Pharaoh, after being warned of his 1st born being struck dead, first suffered 9 plagues before that actually happened. We could say that each time he “would not” his heart was hardened until ultimately it was so hard that perhaps he “could not”. The most insightful verse in this narrative is found in Ex 10:2-3 where God clearly asks Pharaoh “How long you refuse to humble yourself before me?”. That certainly doesn’t sound like God over-ruled his will and fitted him as a vessel for wrath, but that Pharaoh’s own refusal resulted in him being fit for judgment. God has chosen to give grace to the humble and Pharaoh refused to humble himself. Clearly pharaoh could have, but would not. He chose, he refused, he hardened his own heart. And then with each plague and each refusal, God’s hardening was a consequence of pharaoh’s own hardening.
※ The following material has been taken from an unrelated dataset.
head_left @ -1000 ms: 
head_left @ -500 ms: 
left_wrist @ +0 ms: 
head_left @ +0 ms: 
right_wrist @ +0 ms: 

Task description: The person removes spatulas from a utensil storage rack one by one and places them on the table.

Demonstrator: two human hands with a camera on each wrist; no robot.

Matt 23:37 comes to mind here when Jesus looked over Jerusalem that day and said “O Jerusalem, Jerusalem, ..How often I wanted to gather your children together, as a hen gathers her chicks under her wings, but you would not

Responding to The Light

Paul, in Rom 1:19-28, also speaks of a judgment towards those who “suppress the truth in unrighteousness”. In the very the face of clear revelation they refused to believe and were said to be “without excuse”. Subsequently, because they would not, God also “gave them up to uncleanness” (1:21) and “gave them up to vile passions” (1:26) and “gave them over to a debased mind” (1:28). It seems that one was the consequence of the other. We might then conclude that each person is quite clearly responsible to respond to the light they have and that perhaps if one “would not” believe he risks a day when perhaps he “could not”. The word “today” is well placed in Heb 3:15 when it well says “Today, if you will hear His voice, do not harden your hearts”.



  1. Reply
    Brian Melia says:

    Great article – Amen to all of it including the truth that they ‘would not’ rather than ‘could not.’ Jesus’s anguish, mentioned above, over the ‘would not’ resistance of most of the inhabitants of Jerusalem to Him, as he approached the crucifixion, is so telling. The article also brings to mind the pointed refusal of the Pharisees and lawyers to accept the work of God, as they rejected the baptism of repentance offered by John: ‘But the Pharisees and lawyers rejected the will of God for themselves, not having been baptised by him’ (Luke 7:30).